Monday 6 November 2023

Robby Valentine - Embrace the Unknown (2023)

Country: The Netherlands
Style: Melodic Rock
Rating: 8/10
Release Date: 21 Oct 2023
Sites: Facebook | Instagram | Official Website | YouTube

I came to this album knowing nothing except that Robby Valentine is Dutch and he records melodic rock, which I'm always keen to review because I get sent far more metal than rock and I like to keep a balance here. What I quickly found is that melodic rock is both an accurate label and one that doesn't remotely cover it to the degree needed.

He's all over the musical map, in a very deliberate manner that echoes the approach of Queen and it's very difficult not to hear their sound all over his. In fact, if you don't realise how much Queen is in what he does on on the opener, Break the Chain, then Life is a Lesson four tracks in takes care to staple a copy of A Night at the Opera onto your forehead so you can't avoid it. It doesn't shock me, reading up on his career after listening to this album, that he's recorded an array of Queen tribute releases. Any other comparisons I could conjure up, like Jason Bieler, share the same influence, so it really goes back to them.

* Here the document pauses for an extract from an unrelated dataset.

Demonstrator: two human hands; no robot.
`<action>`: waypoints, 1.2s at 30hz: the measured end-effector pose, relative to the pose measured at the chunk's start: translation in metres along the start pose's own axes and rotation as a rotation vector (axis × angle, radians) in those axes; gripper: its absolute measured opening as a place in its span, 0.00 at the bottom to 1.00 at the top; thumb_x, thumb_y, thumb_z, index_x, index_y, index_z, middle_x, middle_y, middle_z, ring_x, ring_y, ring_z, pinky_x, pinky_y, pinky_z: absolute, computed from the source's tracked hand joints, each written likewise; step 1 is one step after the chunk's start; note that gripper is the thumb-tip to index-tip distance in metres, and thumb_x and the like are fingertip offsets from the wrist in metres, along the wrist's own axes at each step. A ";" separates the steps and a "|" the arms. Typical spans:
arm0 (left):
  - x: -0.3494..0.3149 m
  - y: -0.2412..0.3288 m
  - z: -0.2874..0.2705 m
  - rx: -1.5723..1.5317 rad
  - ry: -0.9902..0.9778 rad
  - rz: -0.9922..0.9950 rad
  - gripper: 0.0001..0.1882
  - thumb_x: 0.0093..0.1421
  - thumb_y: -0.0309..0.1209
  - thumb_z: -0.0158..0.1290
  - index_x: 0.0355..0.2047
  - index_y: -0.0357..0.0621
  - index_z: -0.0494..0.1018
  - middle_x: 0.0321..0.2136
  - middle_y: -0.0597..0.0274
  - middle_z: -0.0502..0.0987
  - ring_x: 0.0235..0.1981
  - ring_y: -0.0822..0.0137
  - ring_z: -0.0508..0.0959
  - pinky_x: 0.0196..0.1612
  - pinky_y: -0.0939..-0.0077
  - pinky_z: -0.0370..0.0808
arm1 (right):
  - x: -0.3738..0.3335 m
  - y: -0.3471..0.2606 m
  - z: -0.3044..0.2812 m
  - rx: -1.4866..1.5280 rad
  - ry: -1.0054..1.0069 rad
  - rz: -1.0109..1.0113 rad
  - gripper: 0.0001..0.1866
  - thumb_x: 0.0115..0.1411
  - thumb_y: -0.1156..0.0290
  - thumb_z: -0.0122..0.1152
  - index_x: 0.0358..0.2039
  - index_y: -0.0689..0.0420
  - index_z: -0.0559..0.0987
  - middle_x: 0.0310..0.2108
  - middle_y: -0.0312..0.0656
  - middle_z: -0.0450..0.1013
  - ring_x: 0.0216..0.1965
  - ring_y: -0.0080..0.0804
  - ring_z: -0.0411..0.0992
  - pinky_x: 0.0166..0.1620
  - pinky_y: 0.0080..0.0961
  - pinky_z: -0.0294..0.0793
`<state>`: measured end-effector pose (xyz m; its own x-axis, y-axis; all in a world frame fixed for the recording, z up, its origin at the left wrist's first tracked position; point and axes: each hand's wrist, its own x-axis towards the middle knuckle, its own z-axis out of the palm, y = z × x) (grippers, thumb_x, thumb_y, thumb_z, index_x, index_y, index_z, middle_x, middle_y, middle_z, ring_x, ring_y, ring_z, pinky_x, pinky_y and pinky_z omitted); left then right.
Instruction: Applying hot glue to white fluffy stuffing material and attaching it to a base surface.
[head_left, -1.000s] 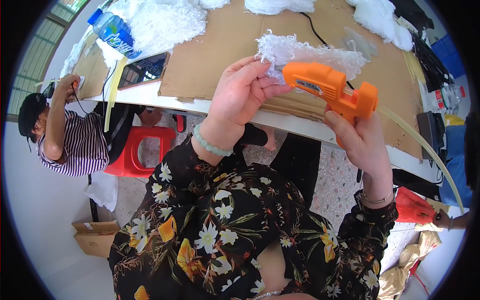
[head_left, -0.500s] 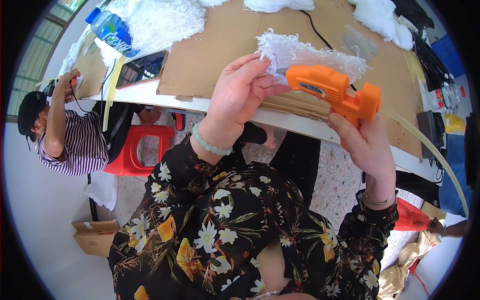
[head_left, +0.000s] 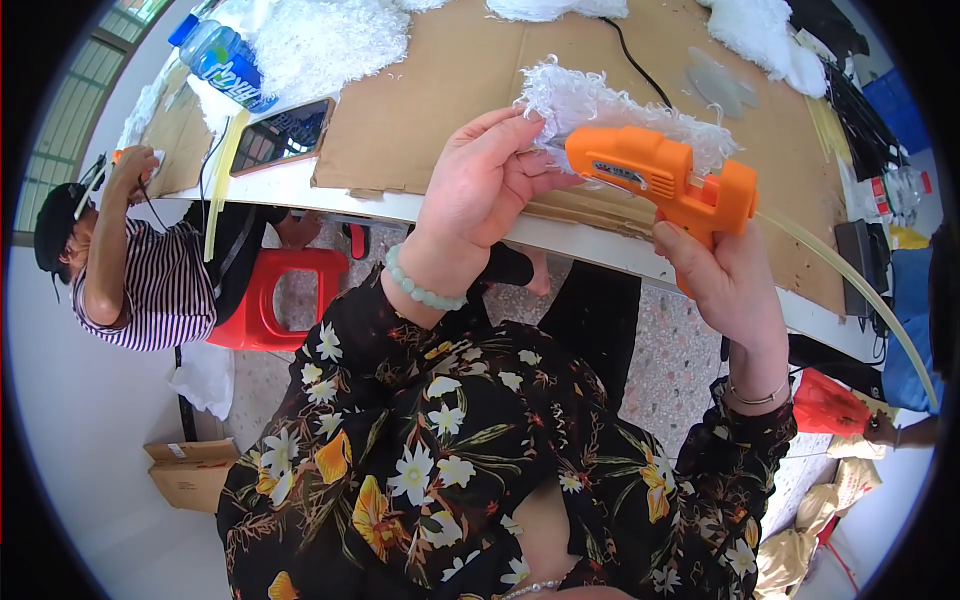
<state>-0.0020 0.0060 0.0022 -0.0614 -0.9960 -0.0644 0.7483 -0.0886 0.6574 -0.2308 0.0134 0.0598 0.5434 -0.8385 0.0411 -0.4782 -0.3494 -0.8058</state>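
Note:
My right hand [head_left: 725,280] is wrapped round the handle of an orange glue gun [head_left: 645,165], whose front end points left. A long pale glue stick [head_left: 840,270] trails out of its back and bends down to the right. Between the thumb and fingers of my left hand [head_left: 485,175] is the left end of a shaggy white strip of fabric [head_left: 600,100]. The strip stretches right, behind the gun. The gun's nozzle lies close to my left fingertips, and its very tip is hidden against the strip.
Cardboard [head_left: 430,80] covers the table. At its left lie a phone [head_left: 283,137], yellowish glue sticks [head_left: 226,165], a blue-capped bottle [head_left: 220,60] and white fluffy material [head_left: 320,45]. Clear plastic pieces [head_left: 720,82] and a black cord [head_left: 640,60] lie beyond my hands. A person [head_left: 140,260] sits at left.
The glue gun has shifted slightly left along the strip, and my right hand has moved with it. My left hand has hardly moved.

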 end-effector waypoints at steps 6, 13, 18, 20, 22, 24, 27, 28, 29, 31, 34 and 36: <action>0.000 0.000 -0.002 -0.010 -0.024 -0.004 0.10 0.62 0.25 0.44 0.41 0.33 0.70 0.36 0.54 0.77 0.35 0.61 0.80 0.42 0.55 0.78 | 0.000 -0.002 0.001 -0.018 0.009 0.029 0.11 0.59 0.69 0.55 0.37 0.64 0.72 0.24 0.35 0.70 0.26 0.20 0.66 0.31 0.20 0.66; -0.002 0.002 -0.003 -0.028 -0.098 0.011 0.12 0.63 0.26 0.43 0.43 0.31 0.69 0.39 0.51 0.77 0.38 0.57 0.80 0.42 0.56 0.78 | -0.004 0.000 -0.005 0.026 0.061 0.018 0.13 0.59 0.68 0.56 0.39 0.63 0.72 0.25 0.34 0.69 0.27 0.19 0.66 0.31 0.19 0.66; 0.000 -0.003 -0.006 -0.065 -0.148 -0.001 0.12 0.64 0.26 0.43 0.44 0.31 0.69 0.40 0.50 0.77 0.39 0.56 0.79 0.42 0.56 0.78 | -0.003 0.003 -0.003 0.052 0.098 0.026 0.14 0.59 0.68 0.57 0.41 0.63 0.71 0.27 0.34 0.69 0.28 0.19 0.67 0.33 0.19 0.66; 0.002 -0.005 -0.007 -0.052 -0.168 -0.002 0.12 0.64 0.26 0.44 0.44 0.32 0.69 0.39 0.51 0.77 0.39 0.57 0.80 0.42 0.57 0.79 | -0.002 0.004 -0.004 0.041 0.074 0.044 0.14 0.59 0.68 0.56 0.41 0.63 0.71 0.27 0.34 0.69 0.29 0.19 0.67 0.34 0.19 0.67; 0.002 -0.004 -0.006 -0.042 -0.176 -0.006 0.11 0.64 0.26 0.44 0.43 0.32 0.70 0.39 0.51 0.77 0.38 0.57 0.80 0.41 0.57 0.79 | -0.001 0.001 -0.005 0.049 0.069 0.053 0.14 0.59 0.68 0.56 0.41 0.63 0.71 0.28 0.34 0.69 0.29 0.19 0.67 0.34 0.19 0.67; 0.003 -0.004 -0.007 -0.032 -0.183 -0.006 0.11 0.64 0.27 0.45 0.43 0.33 0.70 0.38 0.52 0.77 0.38 0.58 0.80 0.41 0.58 0.80 | 0.001 0.000 -0.005 0.057 0.063 0.057 0.14 0.59 0.69 0.56 0.42 0.63 0.71 0.28 0.34 0.69 0.29 0.19 0.67 0.34 0.19 0.67; 0.001 -0.002 -0.009 -0.043 -0.220 -0.004 0.10 0.64 0.27 0.45 0.41 0.34 0.72 0.38 0.53 0.78 0.37 0.60 0.80 0.40 0.59 0.80 | 0.004 0.003 0.000 0.089 0.071 0.015 0.13 0.59 0.69 0.56 0.42 0.63 0.71 0.28 0.34 0.70 0.30 0.19 0.68 0.34 0.19 0.67; -0.003 0.000 -0.006 -0.031 -0.189 0.000 0.09 0.64 0.27 0.46 0.40 0.34 0.72 0.37 0.54 0.78 0.35 0.62 0.80 0.40 0.60 0.80 | 0.006 0.005 0.002 0.089 0.080 -0.029 0.12 0.59 0.69 0.55 0.41 0.63 0.71 0.28 0.34 0.70 0.28 0.18 0.67 0.32 0.18 0.67; -0.006 0.001 -0.004 -0.017 -0.154 0.010 0.09 0.63 0.27 0.46 0.40 0.35 0.72 0.35 0.56 0.78 0.34 0.63 0.80 0.39 0.61 0.80 | 0.008 0.005 0.004 0.090 0.085 -0.077 0.11 0.59 0.70 0.55 0.40 0.62 0.72 0.28 0.34 0.70 0.27 0.17 0.67 0.31 0.17 0.66; -0.007 0.001 -0.005 0.024 -0.119 0.014 0.09 0.63 0.27 0.47 0.39 0.35 0.73 0.34 0.57 0.78 0.33 0.64 0.79 0.38 0.62 0.80 | 0.007 -0.001 0.003 0.136 0.087 -0.066 0.10 0.60 0.70 0.54 0.40 0.61 0.72 0.28 0.33 0.70 0.25 0.16 0.65 0.28 0.15 0.64; -0.002 -0.007 0.003 0.083 -0.059 -0.023 0.08 0.61 0.26 0.49 0.39 0.36 0.73 0.33 0.60 0.77 0.31 0.67 0.79 0.35 0.70 0.80 | -0.002 0.010 0.009 0.275 0.191 0.031 0.09 0.61 0.71 0.53 0.41 0.58 0.70 0.26 0.32 0.69 0.20 0.12 0.61 0.21 0.10 0.57; -0.003 -0.007 0.010 0.050 -0.071 -0.033 0.08 0.60 0.25 0.49 0.38 0.36 0.74 0.32 0.60 0.78 0.30 0.69 0.79 0.34 0.74 0.79 | -0.008 0.013 0.006 0.220 0.198 0.061 0.11 0.61 0.69 0.53 0.42 0.60 0.69 0.27 0.33 0.68 0.21 0.14 0.62 0.23 0.11 0.59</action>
<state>-0.0137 0.0098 0.0052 -0.1334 -0.9905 -0.0339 0.7116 -0.1196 0.6924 -0.2370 0.0185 0.0457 0.3627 -0.9279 0.0862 -0.3331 -0.2155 -0.9179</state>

What's important is that he does this very well indeed. In addition to writing the music and lyrics, he plays all the instruments and sings all the vocals, except a few overlays like the harmony vocals of Johan Willems on Never Fall in Line, a scream on Roll Up Your Sleeves that seems like a sample and a chorus deepening Break the Chain. This is emphatically all his work, not merely as a musician and a performer but as a creator too. He has a singular vision of what he wants to do, which I think likely starts with something small like a phrase, a melody or a rhythm, and builds it into something majestic.

Sometimes, as on Roll Up Your Sleeves, it's all three of those things at exactly the same time. The first thing we hear is a snippet of lyric a capella, but it's chanted in a very particular rhythm using a very particular melody and the instrumentation promptly picks up on that. The drums and guitar then echo it, drop into a solo bass doing the same thing, then the elements combine and we have a song out of nowhere, with Valentine adding details here, harmonies there and escalations to flesh out and polish the piece.

It's definitely a highlight because its hook is so catchy and it never drifts far away from it, but other songs are content to travel much further. The opener, for instance, changes often. Break the Chain starts symphonic, becomes arena rock, gets poppy and then progressive, and shifts on a dime from Journey to Queen to Styx. That chorus of voices adds action and samples underline that, initially a snippet of the Shelley poem The Mask of Anarchy and later brief and surprisingly grounded clips of speeches by conspiracy theory whackjob David Icke. There's a heck of a lot to digest in this one but it's all seamlessly delivered.

Don't Give Up on a Miracle seems overly simple by comparison but it's just a well formed pop song with a catchy hook bolstered by harmonies and orchestration. It's telling that the guitar solo isn't remotely close to the front of the mix, because, if Valentine is effectively playing every member of Queen, Brian May seems to be the one he identifies with the least. There are definitely moments in Break the Chain that sound like a May guitar, but Valentine's guitarwork here generally feels a little more contemporary in style and the most room he reserves for a guitar solo, which is on the closing title track, there's more Dave Gilmour there than May.

Of course, as a vocalist as well as a multi-instrumentalist, Valentine doesn't skimp on his Freddie Mercury. He's everywhere here, perhaps most prominently on Shadowland, but both John Deacon and Roger Taylor are often present too, perhaps both most obviously during Roll Up Your Sleeves. While the influence is so overt that I'm sure he's embraced it by now, this being at least his tenth album of original material, not counting tributes and other covers albums, it also makes for easily his most immediate songs. You can't get more immediate than Roll Up Your Sleeves and others like Don't Give Up on a Miracle, Life is a Lesson and Shadowland aren't far behind.

The catch to that is that his least Queen inspired pieces take more time to grasp. Show the Way is a decent track but it's also a subtle one that takes its time and so it ends up fading in comparison to most of the other tracks. Embrace the Unknown is a tasty closer and it's the longest song here, but it also takes a more subdued and elegant approach, so it doesn't leap out at us the way those with the killer hooks do. Clearly I need to check out more of what Robby Valentine's done over the past forty years or so, because he makes excellent music and he has a serious back catalogue.